> **About this exercise**: This exercise calls for an exact copy of the listing below.

━━━ Data shown ━━━

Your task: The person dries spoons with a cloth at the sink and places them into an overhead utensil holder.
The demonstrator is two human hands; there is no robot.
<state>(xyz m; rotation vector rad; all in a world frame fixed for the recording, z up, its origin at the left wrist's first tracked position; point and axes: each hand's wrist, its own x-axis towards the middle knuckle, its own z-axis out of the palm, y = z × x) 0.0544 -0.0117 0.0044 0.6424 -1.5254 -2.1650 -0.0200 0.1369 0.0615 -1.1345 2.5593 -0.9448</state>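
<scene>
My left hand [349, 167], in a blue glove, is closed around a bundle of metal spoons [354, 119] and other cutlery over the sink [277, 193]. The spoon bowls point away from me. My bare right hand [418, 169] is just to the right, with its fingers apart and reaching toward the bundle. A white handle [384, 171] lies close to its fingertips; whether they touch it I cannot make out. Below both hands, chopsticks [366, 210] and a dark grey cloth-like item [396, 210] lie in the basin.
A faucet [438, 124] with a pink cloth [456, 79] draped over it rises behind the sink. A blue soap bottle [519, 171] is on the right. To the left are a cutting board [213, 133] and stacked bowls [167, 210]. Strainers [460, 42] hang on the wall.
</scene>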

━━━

> **Written solution**:
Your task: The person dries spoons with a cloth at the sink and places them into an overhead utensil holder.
The demonstrator is two human hands; there is no robot.
<state>(xyz m; rotation vector rad; all in a world frame fixed for the recording, z up, its origin at the left wrist's first tracked position; point and axes: each hand's wrist, its own x-axis towards the middle knuckle, its own z-axis out of the palm, y = z × x) 0.0544 -0.0117 0.0044 0.6424 -1.5254 -2.1650 -0.0200 0.1369 0.0615 -1.1345 2.5593 -0.9448</state>
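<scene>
My left hand [349, 167], in a blue glove, is closed around a bundle of metal spoons [354, 119] and other cutlery over the sink [277, 193]. The spoon bowls point away from me. My bare right hand [418, 169] is just to the right, with its fingers apart and reaching toward the bundle. A white handle [384, 171] lies close to its fingertips; whether they touch it I cannot make out. Below both hands, chopsticks [366, 210] and a dark grey cloth-like item [396, 210] lie in the basin.
A faucet [438, 124] with a pink cloth [456, 79] draped over it rises behind the sink. A blue soap bottle [519, 171] is on the right. To the left are a cutting board [213, 133] and stacked bowls [167, 210]. Strainers [460, 42] hang on the wall.
</scene>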

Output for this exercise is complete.